Conservative media joined the chorus. Mollie Hemingway, editor in chief of The Federalist, concurred with...
"The failure of these other media outlets to cover it is only a reflection of their own complicity in the corruption of the regime and how they will do whatever it takes to control and keep power".
"Counsel John Durham continues to unravel the Trump-Russia 'collusion' story", was the opening sentence of an editorial in the Journal, lamely trying to inflate Durham's work product far beyond actuality. The Journal escalated the story further than even Fox hysteria declaring that it was Joffe's discovery of Alfa Bank pinging a Trump Tower server and Russian phones in D.C. that led to…
"secret and unjustified warrants against a former Trump campaign official [Carter Page], and later for Robert Mueller’s two-year mole hunt that turned up no evidence of collusion."
That is not what led to the investigation. Such remarks are plentiful in the Journal's long campaign in its opinion pages to make the Trump-Russia contacts story vanish, as we previously covered in "The Other Big Lie the Wall Street Journal Wants You to Believe".
Trump said in a statement,
"The press refuses to even mention the major crime that took place. This in itself is a scandal, the fact that a story so big, so powerful, and so important for the future of our nation is getting zero coverage from LameStream, is being talked about all over the world.”

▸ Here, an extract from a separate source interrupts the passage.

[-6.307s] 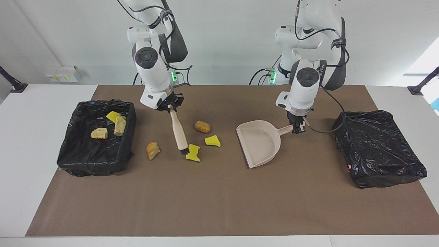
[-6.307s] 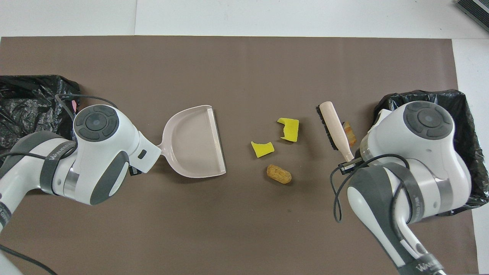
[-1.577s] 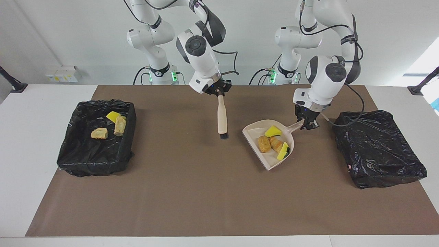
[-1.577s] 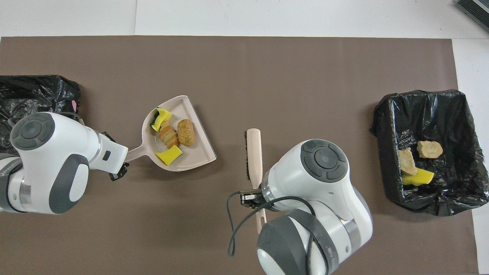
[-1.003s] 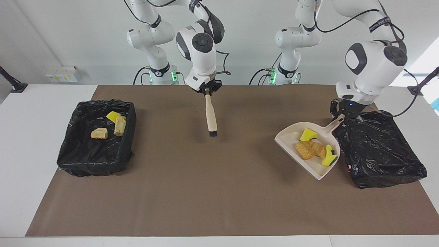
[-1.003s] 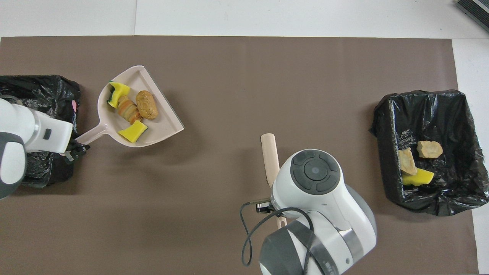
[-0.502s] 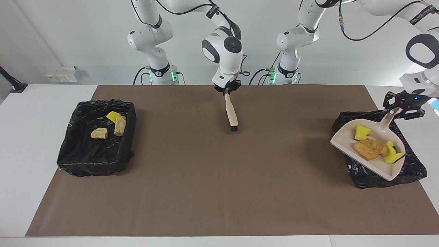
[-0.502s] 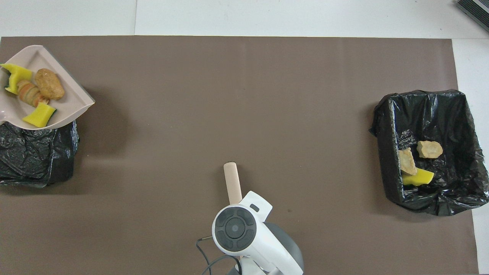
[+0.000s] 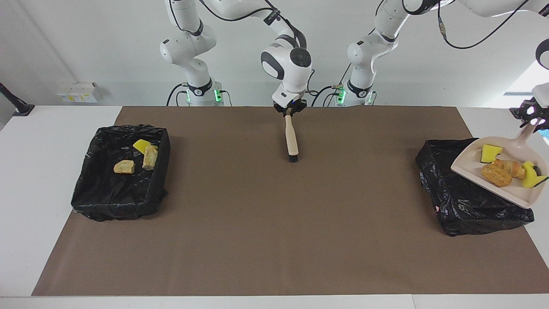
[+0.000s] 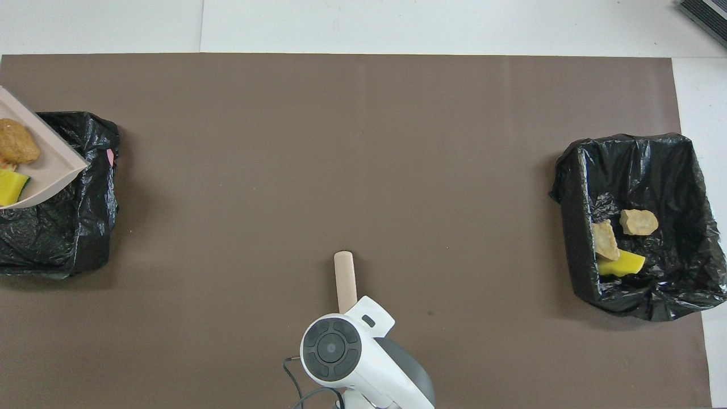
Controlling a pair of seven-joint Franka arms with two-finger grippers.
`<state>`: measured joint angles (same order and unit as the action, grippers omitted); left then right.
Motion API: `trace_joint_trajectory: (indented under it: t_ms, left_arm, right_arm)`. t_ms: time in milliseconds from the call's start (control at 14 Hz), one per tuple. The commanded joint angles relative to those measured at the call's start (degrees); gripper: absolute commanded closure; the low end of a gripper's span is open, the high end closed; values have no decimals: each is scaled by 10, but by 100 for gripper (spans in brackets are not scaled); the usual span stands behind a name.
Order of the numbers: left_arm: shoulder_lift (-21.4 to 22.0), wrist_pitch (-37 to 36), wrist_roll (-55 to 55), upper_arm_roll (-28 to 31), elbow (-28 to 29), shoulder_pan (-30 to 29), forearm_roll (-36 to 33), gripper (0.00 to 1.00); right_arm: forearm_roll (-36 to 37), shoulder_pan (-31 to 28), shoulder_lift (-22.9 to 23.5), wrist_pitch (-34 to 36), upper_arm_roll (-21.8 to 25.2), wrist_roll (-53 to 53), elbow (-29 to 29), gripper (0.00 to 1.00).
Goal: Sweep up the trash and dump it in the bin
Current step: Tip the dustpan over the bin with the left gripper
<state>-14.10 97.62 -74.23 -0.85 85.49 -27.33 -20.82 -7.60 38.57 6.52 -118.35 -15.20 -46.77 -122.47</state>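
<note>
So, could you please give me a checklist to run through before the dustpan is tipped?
1. Left pincer shut on the dustpan handle: ok.
2. Four scraps lie in the pan: ok.
3. Pan raised over the bin at the left arm's end: ok.
4. Pan's open lip fully over the bin's opening: cannot tell.
5. Brush out of the way, hanging from the right pincer over the mat between the bins: ok.
6. Other bin holds three scraps: ok.
</note>
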Motion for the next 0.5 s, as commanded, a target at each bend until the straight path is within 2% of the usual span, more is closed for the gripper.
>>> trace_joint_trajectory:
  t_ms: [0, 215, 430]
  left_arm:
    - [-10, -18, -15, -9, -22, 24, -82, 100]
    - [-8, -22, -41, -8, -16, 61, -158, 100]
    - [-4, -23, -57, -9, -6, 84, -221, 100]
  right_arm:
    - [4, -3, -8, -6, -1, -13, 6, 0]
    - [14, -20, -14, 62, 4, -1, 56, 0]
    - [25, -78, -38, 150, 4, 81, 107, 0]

All over the world it isn't, of course, but hyper-invention about something he could not know is Trump's brand.
In fact, liberal media was all over it, still the hot story almost a week later in successive articles as the mess the right-wing media made of it made its own news. The Times, The Washington Post, multiple hosts at CNN, MSNBC, NPR it became universal.

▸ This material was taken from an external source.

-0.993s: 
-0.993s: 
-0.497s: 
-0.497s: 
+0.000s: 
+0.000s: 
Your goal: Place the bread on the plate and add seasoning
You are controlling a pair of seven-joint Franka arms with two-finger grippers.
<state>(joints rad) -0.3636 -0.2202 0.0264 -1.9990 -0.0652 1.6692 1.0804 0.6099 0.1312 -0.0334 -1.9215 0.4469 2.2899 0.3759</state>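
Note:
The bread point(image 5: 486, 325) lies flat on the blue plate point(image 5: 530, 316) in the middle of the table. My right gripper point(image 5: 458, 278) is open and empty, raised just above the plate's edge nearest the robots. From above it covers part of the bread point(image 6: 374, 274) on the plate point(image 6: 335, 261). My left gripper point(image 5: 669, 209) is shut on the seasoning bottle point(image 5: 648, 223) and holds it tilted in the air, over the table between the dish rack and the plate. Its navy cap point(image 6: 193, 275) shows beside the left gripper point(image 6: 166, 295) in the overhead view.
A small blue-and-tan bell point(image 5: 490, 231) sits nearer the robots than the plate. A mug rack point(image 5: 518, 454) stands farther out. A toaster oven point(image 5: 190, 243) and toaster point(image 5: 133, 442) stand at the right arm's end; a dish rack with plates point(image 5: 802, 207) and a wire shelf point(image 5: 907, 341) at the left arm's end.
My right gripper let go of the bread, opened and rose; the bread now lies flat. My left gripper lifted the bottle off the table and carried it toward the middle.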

It is a recurring theme of right-wing media to accuse their left-wing counterparts of hiding stories "that make their team look bad". When making that claim, right-wing media knows that those who watch only their output will never know otherwise. They are left believing Donald Trump still saying as the week wore on "the now totally discredited Fake News Media does everything they can not to talk about it."
As the story grew, Hillary Clinton weighed in with, "Trump & Fox are desperately spinning up a fake scandal to distract from his real ones." Durham himself had to come forward to distance himself from “third parties or members of the media [who] have overstated, understated or otherwise misinterpreted facts.” It seems he was taken by surprise just how distorting the "journalism" practiced by media on the right can be.

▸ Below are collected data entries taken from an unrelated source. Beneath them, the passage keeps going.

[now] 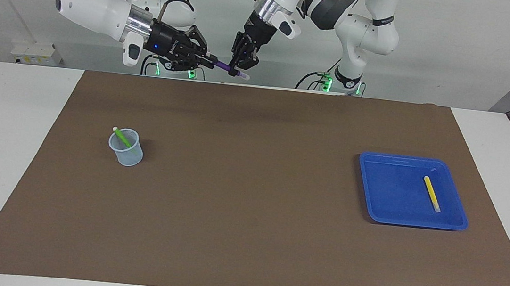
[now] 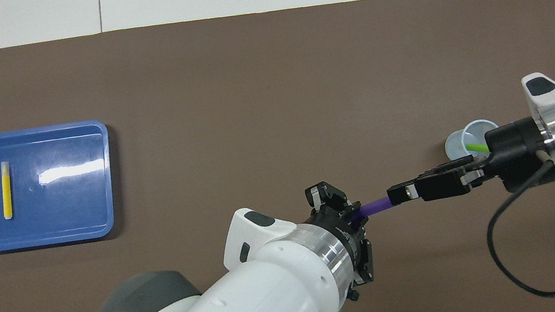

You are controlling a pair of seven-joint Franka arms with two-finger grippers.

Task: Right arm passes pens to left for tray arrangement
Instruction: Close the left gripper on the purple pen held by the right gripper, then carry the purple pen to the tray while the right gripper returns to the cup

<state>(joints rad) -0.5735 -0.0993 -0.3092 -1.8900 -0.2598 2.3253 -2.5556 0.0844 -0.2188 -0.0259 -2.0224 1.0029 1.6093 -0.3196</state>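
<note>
My right gripper is shut on one end of the purple pen and holds it level, high above the mat's edge nearest the robots. My left gripper comes down from above, and its fingers are closed on the pen close to the whitish tip. In the overhead view the purple pen spans the gap between the right gripper and the left gripper. The yellow pen lies in the blue tray. The green pen stands tilted in a cup.
The translucent pale blue cup stands on the brown mat toward the right arm's end. The tray sits toward the left arm's end. A black cable hangs from the right wrist.
</note>
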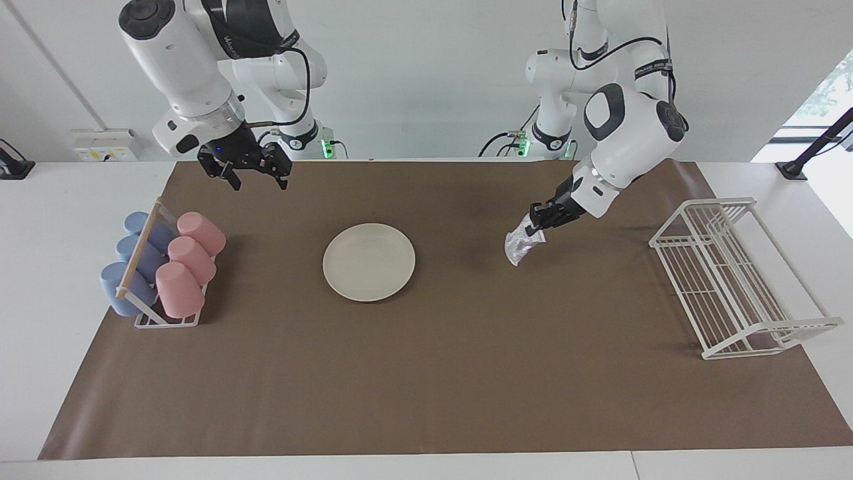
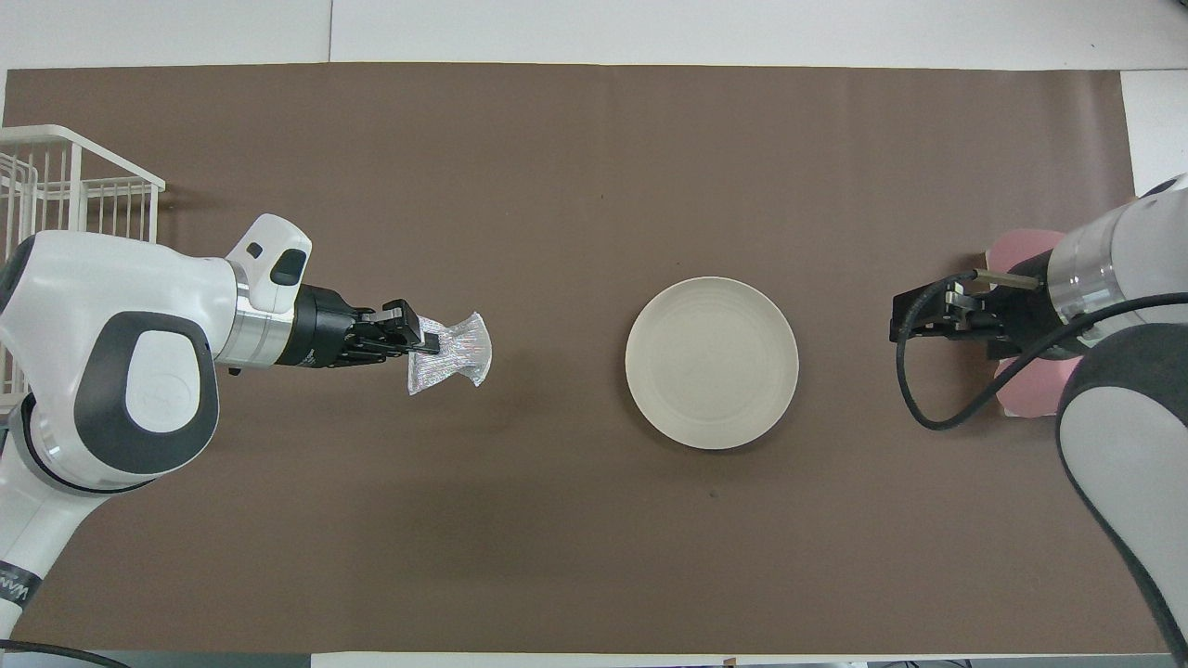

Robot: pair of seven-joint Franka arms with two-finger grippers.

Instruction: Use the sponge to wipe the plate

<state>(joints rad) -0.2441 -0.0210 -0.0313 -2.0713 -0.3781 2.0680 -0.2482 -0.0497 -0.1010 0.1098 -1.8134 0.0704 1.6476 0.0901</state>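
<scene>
The cream-white plate (image 1: pixel 368 261) (image 2: pixel 712 362) lies flat in the middle of the brown mat. My left gripper (image 1: pixel 538 227) (image 2: pixel 425 340) is shut on the sponge (image 1: pixel 520 246) (image 2: pixel 451 357), a silvery crinkled wad that hangs from the fingertips above the mat, between the plate and the white wire rack. The sponge is well apart from the plate. My right gripper (image 1: pixel 258 177) (image 2: pixel 898 320) hangs open and empty in the air over the mat's edge nearest the robots, toward the cup rack's end.
A white wire dish rack (image 1: pixel 732 273) (image 2: pixel 56 199) stands at the left arm's end of the mat. At the right arm's end, a small rack (image 1: pixel 163 320) holds pink cups (image 1: pixel 190 257) and blue cups (image 1: pixel 133 267) lying on their sides.
</scene>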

is that all there is?The filing's purpose was actually to ask the court to be aware of the overlapping conflicts of lawyers representing the parties in the case, but Durham uses it to work in findings extraneous to Sussmann's offense “plainly intended to politicize this case", says his attorney. It is noteworthy that Durham goes no further than the Sussmann charge of five months ago. There is no hint of further indictments, not even of Rodney Joffe, who isn't even named, because, while Durham wants to make public whatever skullduggery he has found, after two-and-a- half years he evidently hasn't come up with enough to bring further cases.